# PROBLEM TO WORK ON:
Nothing is needed except the lines below that run from the one with "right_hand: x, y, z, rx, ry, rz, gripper" through the one with "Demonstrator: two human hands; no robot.", repeated exactly.
** Opening DATA block **
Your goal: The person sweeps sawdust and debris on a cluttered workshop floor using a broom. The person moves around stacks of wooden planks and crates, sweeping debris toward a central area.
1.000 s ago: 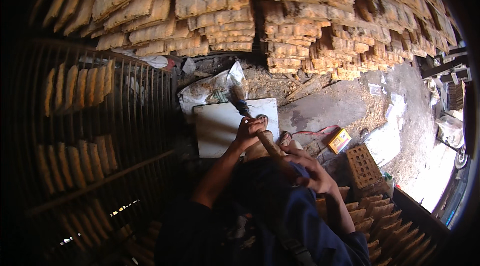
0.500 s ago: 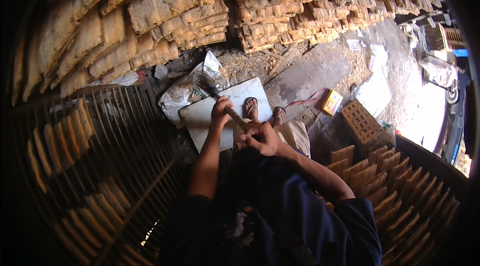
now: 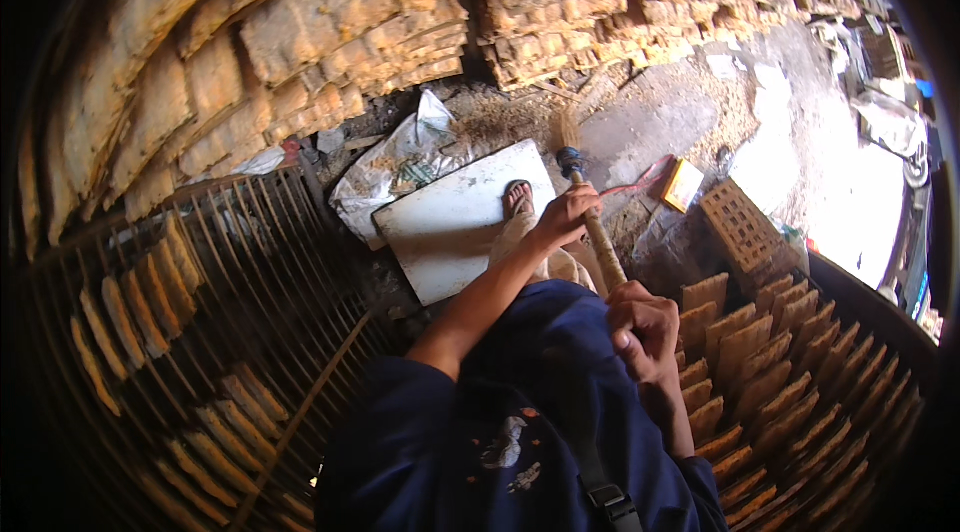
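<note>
Gripping a broom point(image 3: 590, 202) in both hands, yellow box point(image 3: 681, 185) beside, perhaps cardboard

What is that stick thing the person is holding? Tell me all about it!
It is a broom with a light wooden handle, a blue band near the top and pale straw bristles fanned out over the dusty ground beside the white board. It slants away from the person. The left hand grips it higher up, the right hand closes around the lower end.

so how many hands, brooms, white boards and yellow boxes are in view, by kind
hands: 2 (left hand, right hand)
broom: 1
white board: 1
yellow box: 1
total: 5
</note>
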Tool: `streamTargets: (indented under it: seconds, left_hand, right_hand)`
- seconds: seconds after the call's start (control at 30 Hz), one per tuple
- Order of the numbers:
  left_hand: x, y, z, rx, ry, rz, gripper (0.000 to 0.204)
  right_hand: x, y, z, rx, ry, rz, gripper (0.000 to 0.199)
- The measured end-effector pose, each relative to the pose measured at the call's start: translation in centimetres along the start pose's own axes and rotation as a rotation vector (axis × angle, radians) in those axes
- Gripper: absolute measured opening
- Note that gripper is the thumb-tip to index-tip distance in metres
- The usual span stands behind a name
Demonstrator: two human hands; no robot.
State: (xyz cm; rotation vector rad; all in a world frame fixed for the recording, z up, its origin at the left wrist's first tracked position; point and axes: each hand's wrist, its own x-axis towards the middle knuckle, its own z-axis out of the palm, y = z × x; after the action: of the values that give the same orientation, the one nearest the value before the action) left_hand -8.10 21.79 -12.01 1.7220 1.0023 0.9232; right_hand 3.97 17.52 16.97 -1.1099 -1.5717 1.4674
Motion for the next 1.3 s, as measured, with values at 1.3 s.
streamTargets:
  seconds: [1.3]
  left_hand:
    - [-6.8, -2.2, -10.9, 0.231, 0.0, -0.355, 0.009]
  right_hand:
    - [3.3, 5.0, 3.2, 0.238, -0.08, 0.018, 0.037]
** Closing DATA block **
# SOLUTION TO THIS PROBLEM:
  right_hand: x, y, z, rx, ry, rz, gripper (0.000 to 0.199)
- The measured end-effector pose, each relative to the pose measured at the call's start: translation in centimetres along the start pose's own axes and rotation as a rotation vector (axis × angle, radians) in those axes
- Gripper: absolute measured opening
- Note that gripper is the thumb-tip to index-tip distance in metres
- The usual span stands behind a name
Demonstrator: two human hands; no robot.

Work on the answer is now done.